Look through the records below and collect all lines that hold the string "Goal".

[Source records]
= Beginning of Section =

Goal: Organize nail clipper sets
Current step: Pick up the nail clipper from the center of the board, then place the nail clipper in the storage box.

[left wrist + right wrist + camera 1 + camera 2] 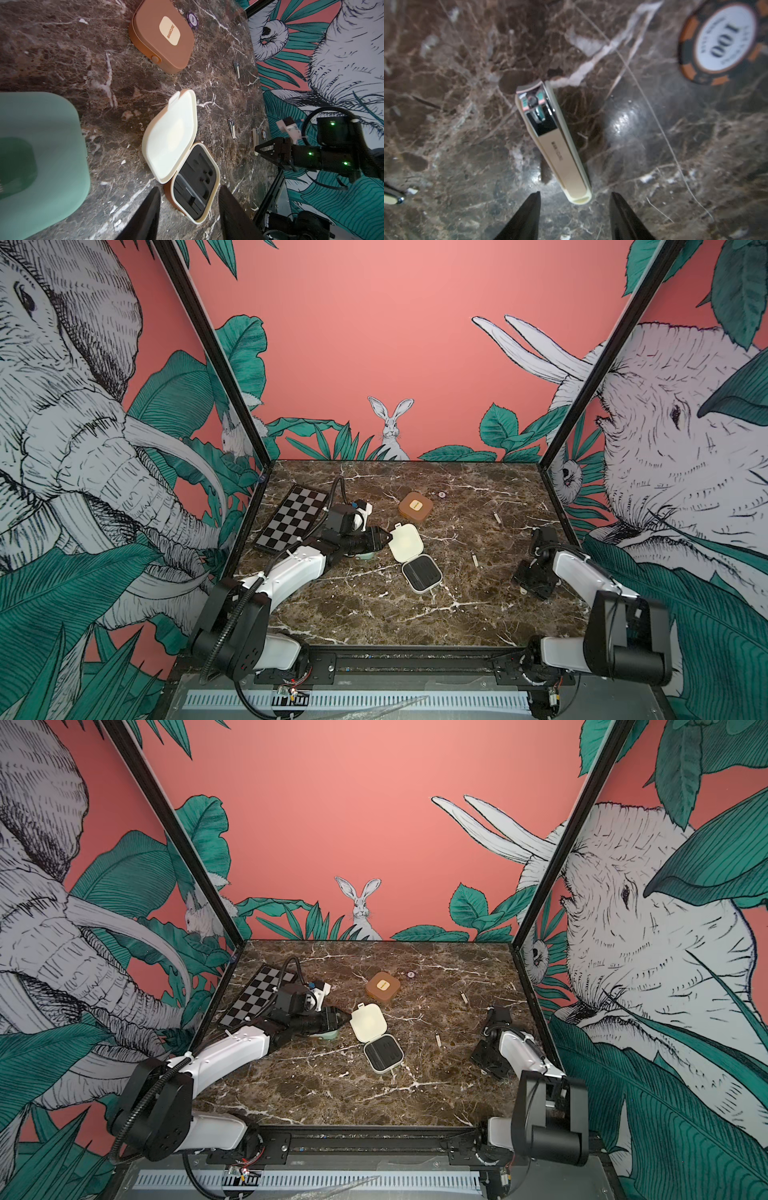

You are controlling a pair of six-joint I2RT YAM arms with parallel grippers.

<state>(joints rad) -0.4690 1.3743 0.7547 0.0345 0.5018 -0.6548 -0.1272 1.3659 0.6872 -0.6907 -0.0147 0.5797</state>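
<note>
Three cases we count (cream case open, brown case shut, green case), three clippers; left gripper, right gripper both spread, empty.

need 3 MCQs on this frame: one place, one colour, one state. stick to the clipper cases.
1. The mint green case lies:
A. on the brown case
B. beneath the left gripper
C. inside the cream case

2. The shut case labelled MANICURE is:
A. cream
B. mint green
C. brown

3. The cream case is:
A. open, lid laid back
B. shut
C. upside down

Key:
1 B: a mint edge peeks out below the gripper in both top views.
2 C: the left wrist view shows the label on the brown lid.
3 A: its black insert is exposed beside the lid.
</note>
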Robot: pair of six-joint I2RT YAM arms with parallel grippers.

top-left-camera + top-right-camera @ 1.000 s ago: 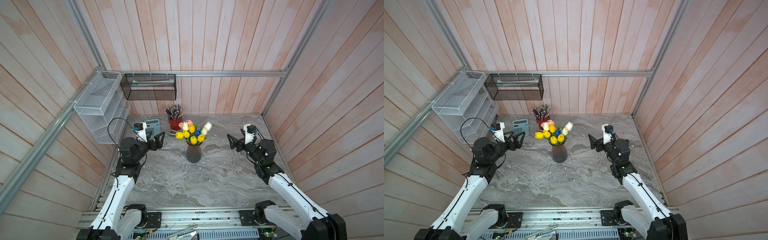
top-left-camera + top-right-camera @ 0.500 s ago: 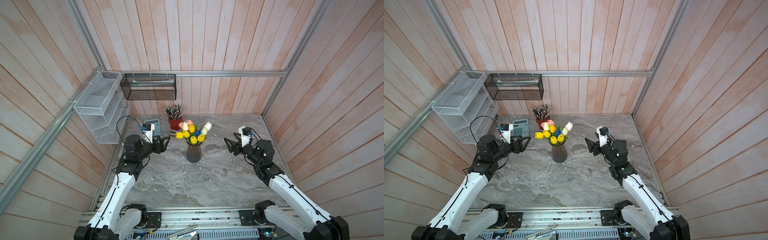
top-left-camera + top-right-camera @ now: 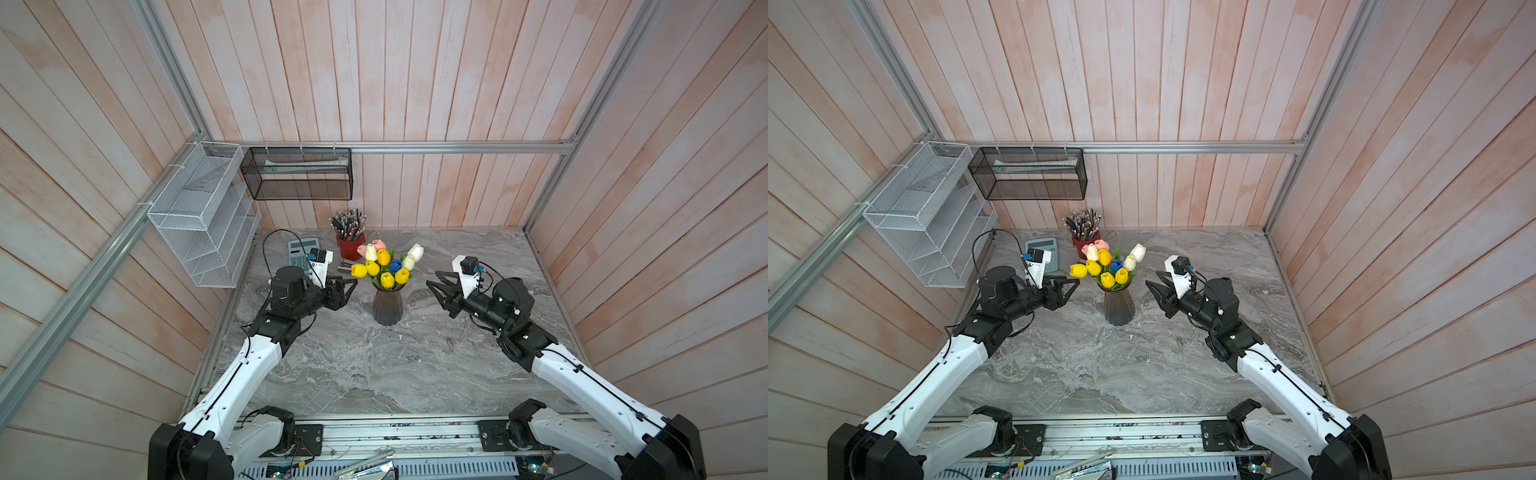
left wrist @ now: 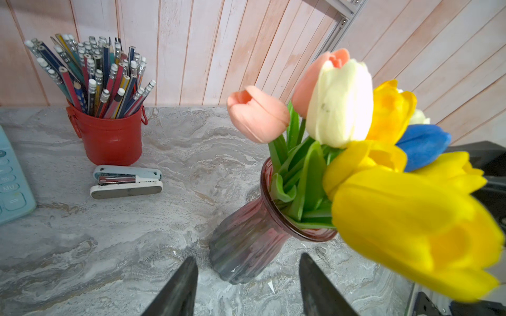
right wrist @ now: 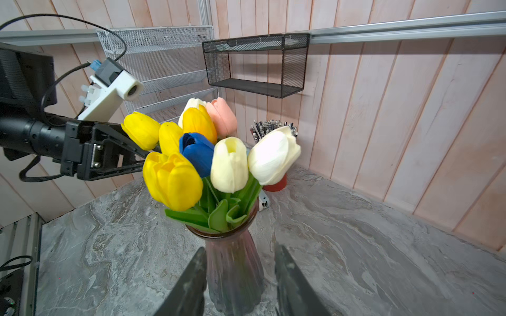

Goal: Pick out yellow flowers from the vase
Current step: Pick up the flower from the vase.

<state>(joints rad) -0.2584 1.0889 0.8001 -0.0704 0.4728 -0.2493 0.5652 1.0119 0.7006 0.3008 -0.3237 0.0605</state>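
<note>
On my left, the left gripper (image 3: 351, 291) hangs with its black jaws apart and empty, close to the outermost of the yellow flowers (image 3: 358, 271), artificial tulips with closed yellow heads on thin green stems. All five stand mid-table in the vase (image 3: 387, 307), a dark translucent ribbed one with a flared rim, mixed in with white, pink and blue tulips. Further right, the right gripper (image 3: 433, 284) is likewise parted and empty, near the vase but clear of it. I judge this to be the approach. I would pinch the leaning yellow stem below its head with the left and pull along the stem, bracing the vase's neck with the right against tipping. For writing, I read only "MU" and "%" on the pale blue calculator (image 4: 11, 175); the white stapler (image 4: 126, 180) shows no legible brand.
</note>
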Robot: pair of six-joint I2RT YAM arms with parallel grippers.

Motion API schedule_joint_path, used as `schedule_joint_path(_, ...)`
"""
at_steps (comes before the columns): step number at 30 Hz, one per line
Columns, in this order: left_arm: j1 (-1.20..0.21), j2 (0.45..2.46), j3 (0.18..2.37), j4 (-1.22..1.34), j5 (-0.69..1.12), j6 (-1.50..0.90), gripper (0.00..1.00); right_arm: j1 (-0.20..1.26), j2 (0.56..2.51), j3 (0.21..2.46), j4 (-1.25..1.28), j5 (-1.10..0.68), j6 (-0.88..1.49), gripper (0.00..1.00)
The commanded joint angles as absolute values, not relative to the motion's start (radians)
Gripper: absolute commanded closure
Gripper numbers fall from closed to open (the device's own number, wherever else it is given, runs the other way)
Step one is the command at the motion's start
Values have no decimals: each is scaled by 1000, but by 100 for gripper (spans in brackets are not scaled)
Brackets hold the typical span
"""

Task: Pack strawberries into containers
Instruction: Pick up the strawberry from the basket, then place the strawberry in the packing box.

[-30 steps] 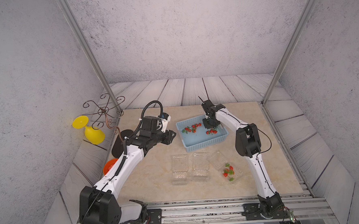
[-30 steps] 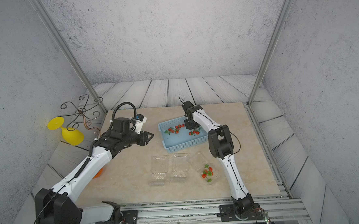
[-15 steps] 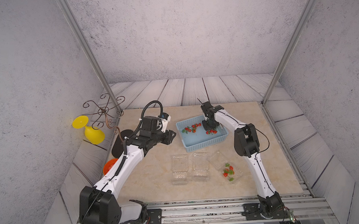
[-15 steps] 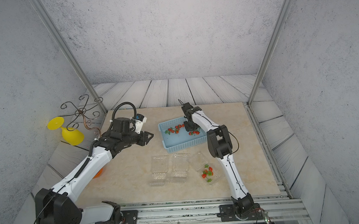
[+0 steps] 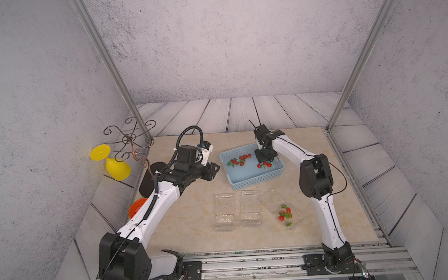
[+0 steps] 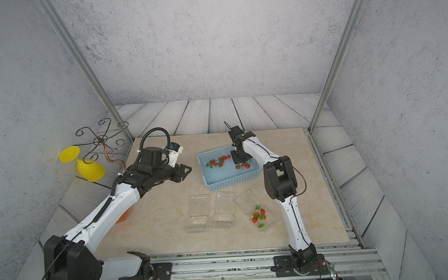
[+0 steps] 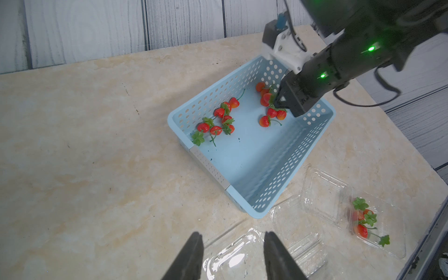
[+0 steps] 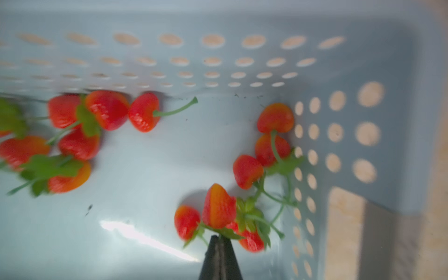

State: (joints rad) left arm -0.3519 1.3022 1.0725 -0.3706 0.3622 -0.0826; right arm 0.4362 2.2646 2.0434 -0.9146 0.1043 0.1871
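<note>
right gripper (image 8: 219,241): pinched shut on green cap of strawberry (image 8: 219,206), red end pointing away from jaws | left gripper (image 7: 232,257): half wide, empty, farther off

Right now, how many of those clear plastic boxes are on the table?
3, all open, in a row in front of the blue basket: the left clamshell and the middle clamshell, both empty, and the right clamshell, holding a few strawberries. None seems hidden.
</note>
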Motion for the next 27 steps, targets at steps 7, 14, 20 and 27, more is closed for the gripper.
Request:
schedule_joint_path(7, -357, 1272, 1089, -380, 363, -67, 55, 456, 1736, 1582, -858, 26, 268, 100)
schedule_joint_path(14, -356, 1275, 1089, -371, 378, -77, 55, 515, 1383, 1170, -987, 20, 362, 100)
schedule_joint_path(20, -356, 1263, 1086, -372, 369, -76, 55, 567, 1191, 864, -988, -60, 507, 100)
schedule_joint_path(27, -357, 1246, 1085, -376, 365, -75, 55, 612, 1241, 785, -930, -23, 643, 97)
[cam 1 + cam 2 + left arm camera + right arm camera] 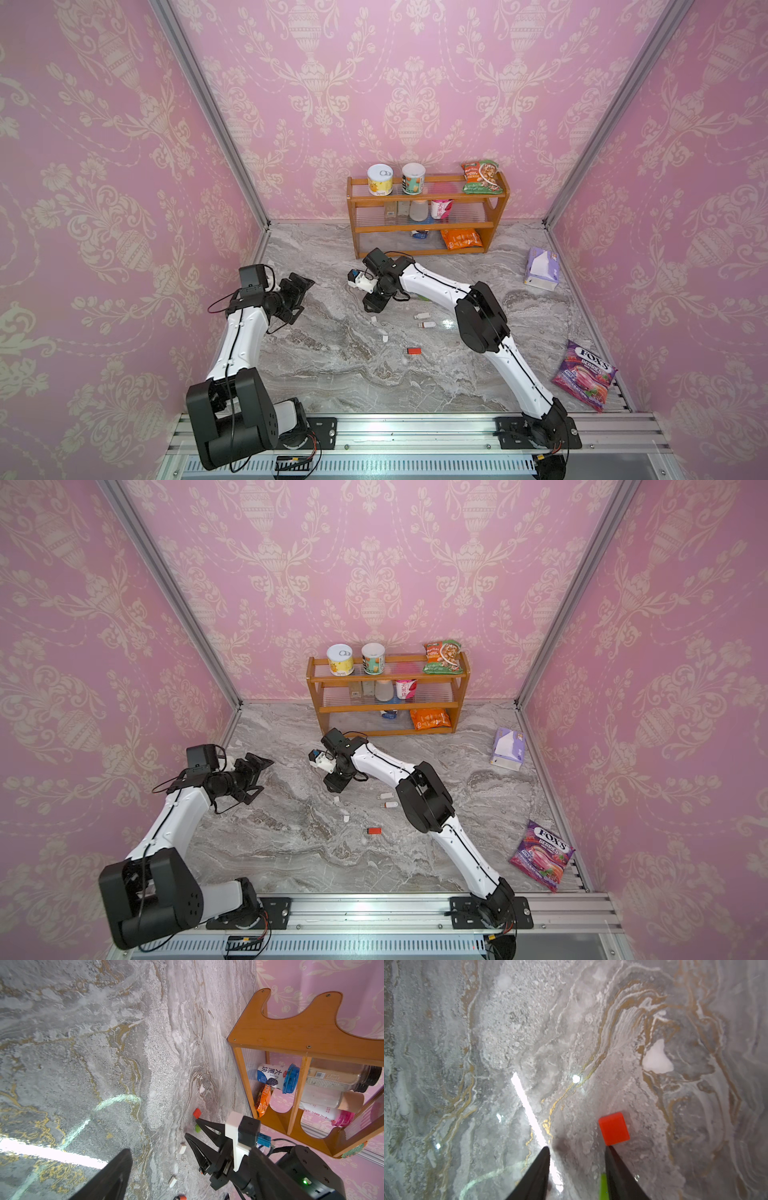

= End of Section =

▸ **Answer section**:
Goal: Organize nail clipper sets
Goal: Pick out yellow flowers from the vase

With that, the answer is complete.